● **WHAT YOU ARE ASKED TO DO**: How do the lines below between the ones holding "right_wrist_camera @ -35" and "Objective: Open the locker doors", inclusive, read? Give them again exactly, with no other lines.

(Recorded data)
□ □ □ □
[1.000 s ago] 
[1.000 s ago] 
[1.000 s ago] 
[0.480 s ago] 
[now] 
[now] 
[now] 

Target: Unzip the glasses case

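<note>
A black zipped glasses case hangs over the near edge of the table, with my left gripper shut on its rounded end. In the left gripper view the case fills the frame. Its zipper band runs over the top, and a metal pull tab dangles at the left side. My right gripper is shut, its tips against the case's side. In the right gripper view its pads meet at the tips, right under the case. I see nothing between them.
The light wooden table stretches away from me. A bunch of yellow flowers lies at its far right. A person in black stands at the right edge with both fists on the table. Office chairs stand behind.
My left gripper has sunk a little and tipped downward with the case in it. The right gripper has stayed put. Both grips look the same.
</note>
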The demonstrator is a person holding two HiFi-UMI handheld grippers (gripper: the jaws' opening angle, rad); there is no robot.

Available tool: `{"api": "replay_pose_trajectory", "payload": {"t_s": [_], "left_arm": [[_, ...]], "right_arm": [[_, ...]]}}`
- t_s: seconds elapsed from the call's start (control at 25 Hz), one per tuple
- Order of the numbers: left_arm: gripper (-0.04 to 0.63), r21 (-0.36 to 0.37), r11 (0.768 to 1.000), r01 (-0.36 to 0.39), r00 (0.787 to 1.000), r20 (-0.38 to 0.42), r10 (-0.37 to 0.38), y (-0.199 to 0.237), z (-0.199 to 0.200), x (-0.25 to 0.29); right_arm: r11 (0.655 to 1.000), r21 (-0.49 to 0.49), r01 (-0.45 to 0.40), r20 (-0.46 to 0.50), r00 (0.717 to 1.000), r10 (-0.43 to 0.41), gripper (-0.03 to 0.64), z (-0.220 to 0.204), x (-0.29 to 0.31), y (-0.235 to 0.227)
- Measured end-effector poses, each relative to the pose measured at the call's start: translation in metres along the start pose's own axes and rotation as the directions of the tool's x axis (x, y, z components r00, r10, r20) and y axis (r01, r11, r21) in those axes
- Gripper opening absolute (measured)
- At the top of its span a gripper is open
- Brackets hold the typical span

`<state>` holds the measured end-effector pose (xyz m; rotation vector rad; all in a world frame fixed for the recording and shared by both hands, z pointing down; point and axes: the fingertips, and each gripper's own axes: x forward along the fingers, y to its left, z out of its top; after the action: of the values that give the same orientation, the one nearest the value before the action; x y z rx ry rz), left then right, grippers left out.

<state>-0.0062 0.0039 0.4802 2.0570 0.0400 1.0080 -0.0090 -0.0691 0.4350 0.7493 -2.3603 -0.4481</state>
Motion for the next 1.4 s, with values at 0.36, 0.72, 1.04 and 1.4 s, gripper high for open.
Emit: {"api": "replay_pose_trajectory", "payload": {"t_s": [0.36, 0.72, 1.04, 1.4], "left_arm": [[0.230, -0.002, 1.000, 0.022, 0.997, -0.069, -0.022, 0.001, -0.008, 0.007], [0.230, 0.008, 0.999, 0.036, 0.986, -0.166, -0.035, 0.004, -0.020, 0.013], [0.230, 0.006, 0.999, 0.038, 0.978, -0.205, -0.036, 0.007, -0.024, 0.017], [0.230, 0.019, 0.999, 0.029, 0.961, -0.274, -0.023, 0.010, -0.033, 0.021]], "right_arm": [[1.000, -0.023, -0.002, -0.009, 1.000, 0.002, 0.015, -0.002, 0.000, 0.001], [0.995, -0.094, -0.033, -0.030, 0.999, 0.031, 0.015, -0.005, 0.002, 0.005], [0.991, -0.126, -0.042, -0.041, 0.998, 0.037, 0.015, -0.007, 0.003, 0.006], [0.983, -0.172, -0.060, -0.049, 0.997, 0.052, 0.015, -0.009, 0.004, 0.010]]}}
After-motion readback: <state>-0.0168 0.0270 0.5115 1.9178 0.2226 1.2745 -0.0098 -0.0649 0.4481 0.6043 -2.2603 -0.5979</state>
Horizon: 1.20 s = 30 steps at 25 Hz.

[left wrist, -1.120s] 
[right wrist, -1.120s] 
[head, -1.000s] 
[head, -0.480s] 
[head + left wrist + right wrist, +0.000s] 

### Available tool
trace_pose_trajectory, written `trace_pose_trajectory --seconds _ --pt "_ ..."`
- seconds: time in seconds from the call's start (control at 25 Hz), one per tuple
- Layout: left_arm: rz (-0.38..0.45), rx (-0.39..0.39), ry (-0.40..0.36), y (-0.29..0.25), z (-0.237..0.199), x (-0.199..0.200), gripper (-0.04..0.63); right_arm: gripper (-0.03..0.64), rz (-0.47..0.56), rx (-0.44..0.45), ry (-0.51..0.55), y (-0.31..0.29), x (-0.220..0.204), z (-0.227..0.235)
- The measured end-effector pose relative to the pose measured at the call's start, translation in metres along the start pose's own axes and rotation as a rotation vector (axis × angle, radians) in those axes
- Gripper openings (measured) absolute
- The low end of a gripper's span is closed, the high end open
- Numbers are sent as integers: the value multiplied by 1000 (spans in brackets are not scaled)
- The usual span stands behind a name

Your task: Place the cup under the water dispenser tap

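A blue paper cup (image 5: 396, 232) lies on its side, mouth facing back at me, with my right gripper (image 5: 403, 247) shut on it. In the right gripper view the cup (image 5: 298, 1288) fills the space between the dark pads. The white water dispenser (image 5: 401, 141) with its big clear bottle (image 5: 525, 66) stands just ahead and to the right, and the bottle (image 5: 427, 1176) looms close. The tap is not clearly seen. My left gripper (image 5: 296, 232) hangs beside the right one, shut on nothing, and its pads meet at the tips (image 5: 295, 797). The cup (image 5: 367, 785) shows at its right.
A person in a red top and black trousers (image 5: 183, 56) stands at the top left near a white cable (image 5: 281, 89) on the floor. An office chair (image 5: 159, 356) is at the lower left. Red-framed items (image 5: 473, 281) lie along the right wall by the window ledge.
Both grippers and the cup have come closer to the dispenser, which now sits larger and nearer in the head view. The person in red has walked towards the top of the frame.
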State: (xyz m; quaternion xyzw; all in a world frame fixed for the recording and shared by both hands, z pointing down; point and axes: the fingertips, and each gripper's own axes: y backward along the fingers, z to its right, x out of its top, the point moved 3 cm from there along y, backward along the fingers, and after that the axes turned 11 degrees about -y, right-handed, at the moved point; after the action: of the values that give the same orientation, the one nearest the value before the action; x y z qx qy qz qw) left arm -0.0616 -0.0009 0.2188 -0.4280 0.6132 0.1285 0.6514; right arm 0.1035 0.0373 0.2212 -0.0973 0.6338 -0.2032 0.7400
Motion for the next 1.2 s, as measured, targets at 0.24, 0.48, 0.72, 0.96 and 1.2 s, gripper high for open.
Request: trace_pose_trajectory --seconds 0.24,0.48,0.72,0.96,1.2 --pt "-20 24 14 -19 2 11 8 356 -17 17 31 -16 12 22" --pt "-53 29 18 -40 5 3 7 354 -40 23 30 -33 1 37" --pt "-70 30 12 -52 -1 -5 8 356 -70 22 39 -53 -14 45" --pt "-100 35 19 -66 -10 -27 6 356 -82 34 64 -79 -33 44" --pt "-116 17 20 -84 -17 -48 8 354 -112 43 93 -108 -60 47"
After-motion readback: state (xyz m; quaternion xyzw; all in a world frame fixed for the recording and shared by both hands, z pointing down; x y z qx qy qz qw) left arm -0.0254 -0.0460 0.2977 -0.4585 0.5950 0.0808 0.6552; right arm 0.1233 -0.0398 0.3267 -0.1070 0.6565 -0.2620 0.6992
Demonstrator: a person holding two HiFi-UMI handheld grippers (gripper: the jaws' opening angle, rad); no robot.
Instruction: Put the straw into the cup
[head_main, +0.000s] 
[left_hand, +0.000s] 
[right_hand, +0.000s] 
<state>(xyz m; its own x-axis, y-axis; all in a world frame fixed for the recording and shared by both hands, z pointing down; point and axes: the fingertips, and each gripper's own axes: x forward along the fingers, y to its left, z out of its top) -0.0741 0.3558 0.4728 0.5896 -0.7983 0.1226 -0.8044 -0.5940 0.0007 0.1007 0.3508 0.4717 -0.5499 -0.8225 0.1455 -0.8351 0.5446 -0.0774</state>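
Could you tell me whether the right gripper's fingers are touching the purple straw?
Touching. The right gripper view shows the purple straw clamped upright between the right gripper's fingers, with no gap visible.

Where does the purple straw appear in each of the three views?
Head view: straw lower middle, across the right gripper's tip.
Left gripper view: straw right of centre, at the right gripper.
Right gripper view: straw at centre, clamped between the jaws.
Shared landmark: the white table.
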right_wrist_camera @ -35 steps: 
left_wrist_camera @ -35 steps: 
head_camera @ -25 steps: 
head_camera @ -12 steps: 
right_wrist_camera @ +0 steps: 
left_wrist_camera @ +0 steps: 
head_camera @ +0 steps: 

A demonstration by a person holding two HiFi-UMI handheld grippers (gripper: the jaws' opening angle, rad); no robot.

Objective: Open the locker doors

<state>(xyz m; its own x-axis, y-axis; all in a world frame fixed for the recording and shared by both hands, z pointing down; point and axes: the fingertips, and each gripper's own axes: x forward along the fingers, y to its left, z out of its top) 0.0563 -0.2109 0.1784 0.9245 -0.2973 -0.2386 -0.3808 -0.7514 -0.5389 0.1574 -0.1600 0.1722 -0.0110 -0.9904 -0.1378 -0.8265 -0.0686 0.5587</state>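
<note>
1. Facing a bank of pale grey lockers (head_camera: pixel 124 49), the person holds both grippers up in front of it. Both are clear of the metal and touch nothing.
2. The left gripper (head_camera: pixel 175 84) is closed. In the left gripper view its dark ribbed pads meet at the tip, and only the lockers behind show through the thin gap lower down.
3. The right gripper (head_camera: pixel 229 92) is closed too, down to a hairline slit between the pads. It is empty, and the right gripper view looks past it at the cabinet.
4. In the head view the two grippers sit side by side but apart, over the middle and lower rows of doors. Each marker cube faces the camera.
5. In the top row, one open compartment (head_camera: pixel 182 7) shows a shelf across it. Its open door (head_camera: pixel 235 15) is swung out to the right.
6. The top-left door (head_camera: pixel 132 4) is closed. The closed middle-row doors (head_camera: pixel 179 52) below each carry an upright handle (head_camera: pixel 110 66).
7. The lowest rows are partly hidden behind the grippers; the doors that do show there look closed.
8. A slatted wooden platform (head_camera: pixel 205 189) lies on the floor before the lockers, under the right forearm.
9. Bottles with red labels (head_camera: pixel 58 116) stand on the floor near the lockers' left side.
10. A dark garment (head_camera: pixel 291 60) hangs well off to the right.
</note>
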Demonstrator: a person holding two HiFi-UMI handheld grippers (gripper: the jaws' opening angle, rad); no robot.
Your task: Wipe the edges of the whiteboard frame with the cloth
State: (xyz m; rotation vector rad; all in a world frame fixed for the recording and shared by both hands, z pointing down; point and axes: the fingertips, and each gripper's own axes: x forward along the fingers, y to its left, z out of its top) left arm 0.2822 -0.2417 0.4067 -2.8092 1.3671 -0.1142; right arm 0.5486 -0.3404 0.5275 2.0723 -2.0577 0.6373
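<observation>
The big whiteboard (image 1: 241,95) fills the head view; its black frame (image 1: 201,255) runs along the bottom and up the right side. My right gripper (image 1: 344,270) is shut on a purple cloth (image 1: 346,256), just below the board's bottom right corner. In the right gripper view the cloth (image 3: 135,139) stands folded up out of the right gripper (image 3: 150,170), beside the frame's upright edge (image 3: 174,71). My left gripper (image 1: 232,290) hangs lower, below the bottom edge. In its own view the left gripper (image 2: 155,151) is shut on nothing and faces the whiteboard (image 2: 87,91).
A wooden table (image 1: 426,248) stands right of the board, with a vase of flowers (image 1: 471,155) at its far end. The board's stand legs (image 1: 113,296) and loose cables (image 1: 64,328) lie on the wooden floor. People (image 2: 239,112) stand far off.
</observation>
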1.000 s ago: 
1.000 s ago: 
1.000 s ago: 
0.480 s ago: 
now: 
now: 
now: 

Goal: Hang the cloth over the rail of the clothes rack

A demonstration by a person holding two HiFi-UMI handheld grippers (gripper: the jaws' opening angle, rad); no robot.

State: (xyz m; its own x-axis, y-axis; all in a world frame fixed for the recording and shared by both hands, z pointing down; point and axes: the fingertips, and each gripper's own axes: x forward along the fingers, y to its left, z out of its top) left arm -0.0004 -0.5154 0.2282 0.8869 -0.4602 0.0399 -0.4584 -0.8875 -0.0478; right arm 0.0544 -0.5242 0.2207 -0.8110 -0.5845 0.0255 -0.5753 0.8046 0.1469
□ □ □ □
● **RESULT FOR THIS EXERCISE**:
right_wrist_camera @ -35 steps: 
left_wrist_camera @ -35 steps: 
head_camera @ -25 steps: 
head_camera @ -12 steps: 
right_wrist_camera @ +0 steps: 
left_wrist_camera @ +0 steps: 
head_camera @ +0 steps: 

A demonstration by a person holding two HiFi-UMI handheld grippers (gripper: the jaws' opening angle, rad); no robot.

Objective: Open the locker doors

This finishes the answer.